#### [Problem to work on]
Among the entries that follow, the required portion opens with the line containing "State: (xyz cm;" and closes with the line containing "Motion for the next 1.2". Give that portion again exactly, and nothing else.

#### [Data for this exercise]

- Opening Delimiter -

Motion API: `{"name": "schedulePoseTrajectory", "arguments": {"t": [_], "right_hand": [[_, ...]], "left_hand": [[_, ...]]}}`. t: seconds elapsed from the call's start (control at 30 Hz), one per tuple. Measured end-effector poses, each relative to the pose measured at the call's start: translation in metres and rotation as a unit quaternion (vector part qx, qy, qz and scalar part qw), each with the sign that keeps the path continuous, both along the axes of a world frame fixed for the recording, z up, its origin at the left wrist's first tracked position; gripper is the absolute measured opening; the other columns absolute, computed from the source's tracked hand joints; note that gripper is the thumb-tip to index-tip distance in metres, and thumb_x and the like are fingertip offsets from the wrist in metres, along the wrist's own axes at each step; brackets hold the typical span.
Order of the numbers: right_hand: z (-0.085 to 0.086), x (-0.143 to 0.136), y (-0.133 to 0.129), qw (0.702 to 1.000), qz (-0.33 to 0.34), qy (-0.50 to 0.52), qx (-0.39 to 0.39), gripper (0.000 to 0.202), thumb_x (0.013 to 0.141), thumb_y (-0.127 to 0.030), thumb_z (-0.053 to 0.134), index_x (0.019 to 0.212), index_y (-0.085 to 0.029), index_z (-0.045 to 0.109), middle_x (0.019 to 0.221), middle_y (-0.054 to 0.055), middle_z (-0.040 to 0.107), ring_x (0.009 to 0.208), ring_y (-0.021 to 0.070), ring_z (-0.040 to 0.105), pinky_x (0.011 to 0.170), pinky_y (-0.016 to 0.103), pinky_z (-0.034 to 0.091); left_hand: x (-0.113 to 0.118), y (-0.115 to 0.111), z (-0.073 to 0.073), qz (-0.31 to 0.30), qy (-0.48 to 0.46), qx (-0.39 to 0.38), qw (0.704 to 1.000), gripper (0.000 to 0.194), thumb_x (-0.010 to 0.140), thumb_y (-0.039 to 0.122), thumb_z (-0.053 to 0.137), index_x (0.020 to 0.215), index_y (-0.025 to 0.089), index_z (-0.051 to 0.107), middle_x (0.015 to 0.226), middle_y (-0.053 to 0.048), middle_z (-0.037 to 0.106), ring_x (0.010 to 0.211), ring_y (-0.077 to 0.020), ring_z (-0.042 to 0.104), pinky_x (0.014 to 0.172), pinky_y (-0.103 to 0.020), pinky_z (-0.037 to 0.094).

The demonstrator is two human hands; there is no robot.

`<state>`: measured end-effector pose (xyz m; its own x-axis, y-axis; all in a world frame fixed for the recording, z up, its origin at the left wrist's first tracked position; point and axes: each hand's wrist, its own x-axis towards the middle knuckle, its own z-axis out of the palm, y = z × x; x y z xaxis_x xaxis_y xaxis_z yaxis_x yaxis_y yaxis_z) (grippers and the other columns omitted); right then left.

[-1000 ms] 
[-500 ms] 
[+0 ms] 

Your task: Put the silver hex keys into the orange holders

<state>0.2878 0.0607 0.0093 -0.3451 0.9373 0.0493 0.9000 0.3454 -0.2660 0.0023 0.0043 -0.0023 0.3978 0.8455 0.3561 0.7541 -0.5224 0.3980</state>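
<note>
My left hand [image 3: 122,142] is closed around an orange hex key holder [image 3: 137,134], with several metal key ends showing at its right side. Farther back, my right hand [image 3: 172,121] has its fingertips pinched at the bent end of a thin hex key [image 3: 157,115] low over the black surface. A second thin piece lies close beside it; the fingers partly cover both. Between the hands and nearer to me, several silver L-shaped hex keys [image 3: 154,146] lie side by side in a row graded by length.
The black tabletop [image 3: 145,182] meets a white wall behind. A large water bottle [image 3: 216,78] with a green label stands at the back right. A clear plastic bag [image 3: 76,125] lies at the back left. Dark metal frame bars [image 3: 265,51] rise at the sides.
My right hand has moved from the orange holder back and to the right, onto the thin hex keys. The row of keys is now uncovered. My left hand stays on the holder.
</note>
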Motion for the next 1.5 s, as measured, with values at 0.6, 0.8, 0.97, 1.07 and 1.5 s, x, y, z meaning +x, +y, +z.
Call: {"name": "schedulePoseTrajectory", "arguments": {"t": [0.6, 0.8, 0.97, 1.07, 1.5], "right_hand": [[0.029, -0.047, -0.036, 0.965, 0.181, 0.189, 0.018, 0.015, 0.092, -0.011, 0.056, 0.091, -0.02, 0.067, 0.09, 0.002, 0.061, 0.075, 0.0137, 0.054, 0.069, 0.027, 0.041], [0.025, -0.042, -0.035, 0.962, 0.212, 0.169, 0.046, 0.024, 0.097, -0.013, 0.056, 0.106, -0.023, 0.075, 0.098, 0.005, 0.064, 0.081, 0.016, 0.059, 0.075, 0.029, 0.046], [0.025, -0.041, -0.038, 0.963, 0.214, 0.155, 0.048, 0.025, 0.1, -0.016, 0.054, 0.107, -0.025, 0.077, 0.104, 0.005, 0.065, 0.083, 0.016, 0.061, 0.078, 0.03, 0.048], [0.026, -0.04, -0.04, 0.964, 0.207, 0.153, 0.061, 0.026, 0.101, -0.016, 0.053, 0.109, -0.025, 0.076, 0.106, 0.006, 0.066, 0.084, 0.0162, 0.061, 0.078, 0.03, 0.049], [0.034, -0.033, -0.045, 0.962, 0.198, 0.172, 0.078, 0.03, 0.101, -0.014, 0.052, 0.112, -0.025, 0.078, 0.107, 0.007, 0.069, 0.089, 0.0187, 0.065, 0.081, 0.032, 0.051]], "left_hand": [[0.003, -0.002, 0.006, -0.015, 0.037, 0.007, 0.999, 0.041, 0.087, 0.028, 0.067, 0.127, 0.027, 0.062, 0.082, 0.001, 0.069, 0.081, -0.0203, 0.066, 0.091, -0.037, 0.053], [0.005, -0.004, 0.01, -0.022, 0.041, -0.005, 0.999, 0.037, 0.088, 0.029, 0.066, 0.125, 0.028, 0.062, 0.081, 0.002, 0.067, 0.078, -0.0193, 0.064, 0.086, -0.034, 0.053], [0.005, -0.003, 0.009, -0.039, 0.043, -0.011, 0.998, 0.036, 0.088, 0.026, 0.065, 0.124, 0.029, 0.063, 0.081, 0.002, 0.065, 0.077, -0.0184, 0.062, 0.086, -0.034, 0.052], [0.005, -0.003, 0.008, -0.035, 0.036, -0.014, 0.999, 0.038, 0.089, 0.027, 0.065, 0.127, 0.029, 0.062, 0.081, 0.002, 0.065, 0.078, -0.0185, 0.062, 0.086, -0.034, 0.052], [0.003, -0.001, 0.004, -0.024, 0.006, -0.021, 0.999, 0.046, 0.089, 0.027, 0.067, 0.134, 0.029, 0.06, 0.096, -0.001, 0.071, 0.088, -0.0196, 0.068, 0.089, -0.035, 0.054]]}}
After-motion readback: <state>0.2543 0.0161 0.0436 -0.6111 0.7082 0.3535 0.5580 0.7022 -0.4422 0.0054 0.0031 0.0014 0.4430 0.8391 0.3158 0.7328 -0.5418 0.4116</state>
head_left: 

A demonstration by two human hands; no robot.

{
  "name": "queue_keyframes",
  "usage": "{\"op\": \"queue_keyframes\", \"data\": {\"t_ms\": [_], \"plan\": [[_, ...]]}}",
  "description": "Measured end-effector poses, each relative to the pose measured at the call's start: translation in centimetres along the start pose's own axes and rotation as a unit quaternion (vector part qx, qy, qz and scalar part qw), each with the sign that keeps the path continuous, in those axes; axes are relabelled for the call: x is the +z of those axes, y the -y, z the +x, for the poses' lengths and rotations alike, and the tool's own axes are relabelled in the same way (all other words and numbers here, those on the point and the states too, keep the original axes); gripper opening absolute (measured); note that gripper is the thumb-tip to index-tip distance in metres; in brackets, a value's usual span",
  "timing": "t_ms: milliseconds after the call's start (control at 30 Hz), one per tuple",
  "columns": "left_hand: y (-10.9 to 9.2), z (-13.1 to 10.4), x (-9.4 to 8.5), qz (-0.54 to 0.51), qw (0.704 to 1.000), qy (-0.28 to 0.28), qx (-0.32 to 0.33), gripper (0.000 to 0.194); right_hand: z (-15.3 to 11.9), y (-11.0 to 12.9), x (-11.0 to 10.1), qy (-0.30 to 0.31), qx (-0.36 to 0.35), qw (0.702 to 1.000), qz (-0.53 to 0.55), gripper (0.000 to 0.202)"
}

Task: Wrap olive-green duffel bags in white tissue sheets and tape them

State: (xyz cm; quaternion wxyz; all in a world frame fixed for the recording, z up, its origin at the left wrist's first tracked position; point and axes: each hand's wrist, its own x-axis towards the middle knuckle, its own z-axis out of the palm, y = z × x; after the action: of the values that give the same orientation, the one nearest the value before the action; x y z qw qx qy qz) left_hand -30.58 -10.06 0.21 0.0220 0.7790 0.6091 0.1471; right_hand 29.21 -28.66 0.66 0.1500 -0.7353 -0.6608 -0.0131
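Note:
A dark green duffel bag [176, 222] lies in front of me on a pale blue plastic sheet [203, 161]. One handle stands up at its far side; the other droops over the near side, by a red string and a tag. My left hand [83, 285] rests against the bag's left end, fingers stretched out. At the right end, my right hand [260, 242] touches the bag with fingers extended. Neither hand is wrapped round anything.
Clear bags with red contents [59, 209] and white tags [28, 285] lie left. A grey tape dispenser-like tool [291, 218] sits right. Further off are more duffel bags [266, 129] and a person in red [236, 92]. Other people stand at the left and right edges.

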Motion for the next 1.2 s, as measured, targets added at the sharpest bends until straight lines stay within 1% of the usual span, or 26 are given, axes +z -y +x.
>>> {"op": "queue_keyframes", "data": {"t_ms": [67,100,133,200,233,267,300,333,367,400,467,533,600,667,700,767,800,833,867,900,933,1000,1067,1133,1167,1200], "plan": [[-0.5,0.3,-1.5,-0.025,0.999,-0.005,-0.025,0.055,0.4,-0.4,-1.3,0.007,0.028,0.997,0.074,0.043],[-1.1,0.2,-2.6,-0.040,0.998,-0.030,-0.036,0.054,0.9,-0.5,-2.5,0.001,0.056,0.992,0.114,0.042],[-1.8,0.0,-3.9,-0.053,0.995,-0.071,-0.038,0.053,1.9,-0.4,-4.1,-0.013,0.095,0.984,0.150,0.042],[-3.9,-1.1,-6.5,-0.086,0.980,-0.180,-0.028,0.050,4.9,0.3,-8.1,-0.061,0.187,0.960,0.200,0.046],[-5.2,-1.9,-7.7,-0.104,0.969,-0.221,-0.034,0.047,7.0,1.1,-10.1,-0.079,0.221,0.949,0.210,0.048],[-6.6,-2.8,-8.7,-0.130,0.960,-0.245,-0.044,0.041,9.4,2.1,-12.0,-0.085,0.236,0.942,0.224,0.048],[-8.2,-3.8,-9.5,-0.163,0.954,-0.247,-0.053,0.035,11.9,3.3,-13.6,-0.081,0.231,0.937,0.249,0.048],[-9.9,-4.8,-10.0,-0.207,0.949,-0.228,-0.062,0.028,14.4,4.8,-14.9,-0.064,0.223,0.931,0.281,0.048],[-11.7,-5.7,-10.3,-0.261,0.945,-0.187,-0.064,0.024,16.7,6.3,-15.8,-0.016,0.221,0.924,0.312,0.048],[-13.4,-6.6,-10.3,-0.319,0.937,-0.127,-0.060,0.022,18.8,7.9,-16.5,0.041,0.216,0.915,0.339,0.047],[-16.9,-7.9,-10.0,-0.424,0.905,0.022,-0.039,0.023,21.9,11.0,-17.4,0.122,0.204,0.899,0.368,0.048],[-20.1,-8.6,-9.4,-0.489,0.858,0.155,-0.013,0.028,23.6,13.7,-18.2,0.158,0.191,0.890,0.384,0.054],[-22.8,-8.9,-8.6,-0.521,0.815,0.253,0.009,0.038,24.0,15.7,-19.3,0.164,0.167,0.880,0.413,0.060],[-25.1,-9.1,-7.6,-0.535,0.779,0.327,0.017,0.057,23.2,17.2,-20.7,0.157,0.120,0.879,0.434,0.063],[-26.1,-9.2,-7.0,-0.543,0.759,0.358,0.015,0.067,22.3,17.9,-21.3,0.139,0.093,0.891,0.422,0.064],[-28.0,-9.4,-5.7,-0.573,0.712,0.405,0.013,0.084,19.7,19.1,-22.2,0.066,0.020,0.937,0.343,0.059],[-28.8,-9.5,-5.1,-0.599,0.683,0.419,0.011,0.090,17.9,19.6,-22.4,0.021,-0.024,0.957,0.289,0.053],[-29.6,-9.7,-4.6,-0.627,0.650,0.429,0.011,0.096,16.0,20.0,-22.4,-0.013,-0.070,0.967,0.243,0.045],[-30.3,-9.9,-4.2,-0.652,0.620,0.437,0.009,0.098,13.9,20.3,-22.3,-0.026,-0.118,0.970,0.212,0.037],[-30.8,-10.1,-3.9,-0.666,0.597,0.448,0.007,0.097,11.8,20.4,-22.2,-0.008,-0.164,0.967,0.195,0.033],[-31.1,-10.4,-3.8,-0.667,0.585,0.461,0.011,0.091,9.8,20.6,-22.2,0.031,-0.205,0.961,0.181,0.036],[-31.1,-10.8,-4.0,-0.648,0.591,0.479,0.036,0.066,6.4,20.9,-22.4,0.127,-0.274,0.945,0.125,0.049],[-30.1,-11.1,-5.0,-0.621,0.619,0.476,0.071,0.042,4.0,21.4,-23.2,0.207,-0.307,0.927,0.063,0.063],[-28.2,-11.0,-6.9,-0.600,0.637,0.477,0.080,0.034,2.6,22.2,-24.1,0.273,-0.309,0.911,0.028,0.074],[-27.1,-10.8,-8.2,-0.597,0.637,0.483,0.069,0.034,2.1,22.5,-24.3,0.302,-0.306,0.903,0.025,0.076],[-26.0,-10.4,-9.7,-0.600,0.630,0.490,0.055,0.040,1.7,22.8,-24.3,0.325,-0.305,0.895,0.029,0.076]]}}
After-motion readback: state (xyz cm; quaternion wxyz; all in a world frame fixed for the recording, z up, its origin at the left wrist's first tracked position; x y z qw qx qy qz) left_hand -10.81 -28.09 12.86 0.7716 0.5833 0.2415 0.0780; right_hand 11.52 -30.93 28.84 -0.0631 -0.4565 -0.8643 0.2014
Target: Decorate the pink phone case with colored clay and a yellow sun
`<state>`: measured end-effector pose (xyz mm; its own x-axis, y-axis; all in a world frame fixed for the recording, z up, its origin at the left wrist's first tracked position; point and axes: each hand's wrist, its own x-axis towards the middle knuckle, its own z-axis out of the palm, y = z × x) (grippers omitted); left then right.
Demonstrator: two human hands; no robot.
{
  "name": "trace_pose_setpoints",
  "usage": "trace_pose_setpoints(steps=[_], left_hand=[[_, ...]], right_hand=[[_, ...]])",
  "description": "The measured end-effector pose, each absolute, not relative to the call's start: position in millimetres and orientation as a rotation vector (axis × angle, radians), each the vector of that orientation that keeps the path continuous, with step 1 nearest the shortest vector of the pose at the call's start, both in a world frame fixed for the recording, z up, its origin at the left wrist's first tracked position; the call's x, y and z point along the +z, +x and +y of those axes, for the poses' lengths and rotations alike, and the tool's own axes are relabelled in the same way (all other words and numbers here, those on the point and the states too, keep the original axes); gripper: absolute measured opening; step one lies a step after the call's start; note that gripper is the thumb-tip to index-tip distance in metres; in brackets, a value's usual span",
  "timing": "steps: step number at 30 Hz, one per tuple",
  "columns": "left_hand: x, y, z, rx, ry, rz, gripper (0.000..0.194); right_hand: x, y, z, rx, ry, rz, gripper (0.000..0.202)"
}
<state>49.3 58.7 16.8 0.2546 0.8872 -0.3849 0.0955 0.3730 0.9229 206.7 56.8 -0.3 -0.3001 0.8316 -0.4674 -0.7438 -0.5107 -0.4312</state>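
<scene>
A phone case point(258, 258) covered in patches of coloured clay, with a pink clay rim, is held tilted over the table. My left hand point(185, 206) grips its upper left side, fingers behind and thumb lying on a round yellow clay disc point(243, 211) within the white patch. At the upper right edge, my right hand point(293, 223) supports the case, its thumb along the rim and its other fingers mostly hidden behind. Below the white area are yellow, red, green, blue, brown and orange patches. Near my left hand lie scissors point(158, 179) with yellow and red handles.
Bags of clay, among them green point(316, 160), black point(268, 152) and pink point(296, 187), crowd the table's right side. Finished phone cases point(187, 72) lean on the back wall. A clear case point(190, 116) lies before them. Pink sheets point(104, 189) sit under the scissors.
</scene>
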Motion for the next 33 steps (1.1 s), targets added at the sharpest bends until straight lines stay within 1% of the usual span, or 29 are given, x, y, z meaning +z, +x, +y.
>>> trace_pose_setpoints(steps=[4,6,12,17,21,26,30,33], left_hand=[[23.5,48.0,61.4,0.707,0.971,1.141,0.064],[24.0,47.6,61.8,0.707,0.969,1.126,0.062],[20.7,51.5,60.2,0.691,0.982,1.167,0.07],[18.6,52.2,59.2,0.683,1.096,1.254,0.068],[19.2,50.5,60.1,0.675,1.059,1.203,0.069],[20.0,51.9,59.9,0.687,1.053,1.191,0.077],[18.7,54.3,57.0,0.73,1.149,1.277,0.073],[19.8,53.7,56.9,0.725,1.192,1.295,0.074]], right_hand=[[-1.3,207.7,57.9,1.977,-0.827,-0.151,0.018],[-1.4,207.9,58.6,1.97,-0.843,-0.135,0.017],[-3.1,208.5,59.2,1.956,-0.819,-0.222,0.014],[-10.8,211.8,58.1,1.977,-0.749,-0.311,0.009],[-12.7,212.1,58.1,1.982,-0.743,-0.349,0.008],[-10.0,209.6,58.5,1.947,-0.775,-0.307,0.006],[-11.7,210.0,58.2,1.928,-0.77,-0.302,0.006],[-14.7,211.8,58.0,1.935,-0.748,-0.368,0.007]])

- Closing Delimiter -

#### [Task solution]
State: (xyz cm; quaternion wxyz; all in a world frame fixed for the recording, z up, its origin at the left wrist's first tracked position; point and axes: each hand's wrist, its own x-axis towards the middle knuckle, its own z-axis out of the palm, y = z × x; after the action: of the values that give the same orientation, the one nearest the value before the action; x y z qw qx qy qz) left_hand -30.58 -10.06 0.21 0.0220 0.7790 0.6091 0.1471; right_hand 29.21 -28.66 0.66 0.1500 -0.7353 -0.6608 -0.0131
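Note:
A dark green duffel bag [176, 222] lies in front of me on a pale blue plastic sheet [203, 161]. One handle stands up at its far side; the other droops over the near side, by a red string and a tag. My left hand [83, 285] rests against the bag's left end, fingers stretched out. At the right end, my right hand [260, 242] touches the bag with fingers extended. Neither hand is wrapped round anything.
Clear bags with red contents [59, 209] and white tags [28, 285] lie left. A grey tape dispenser-like tool [291, 218] sits right. Further off are more duffel bags [266, 129] and a person in red [236, 92]. Other people stand at the left and right edges.
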
Motion for the next 1.2 s, as measured, targets added at the sharpest bends until straight lines stay within 1% of the usual span, or 26 are given, axes +z -y +x.

The given output is the complete response.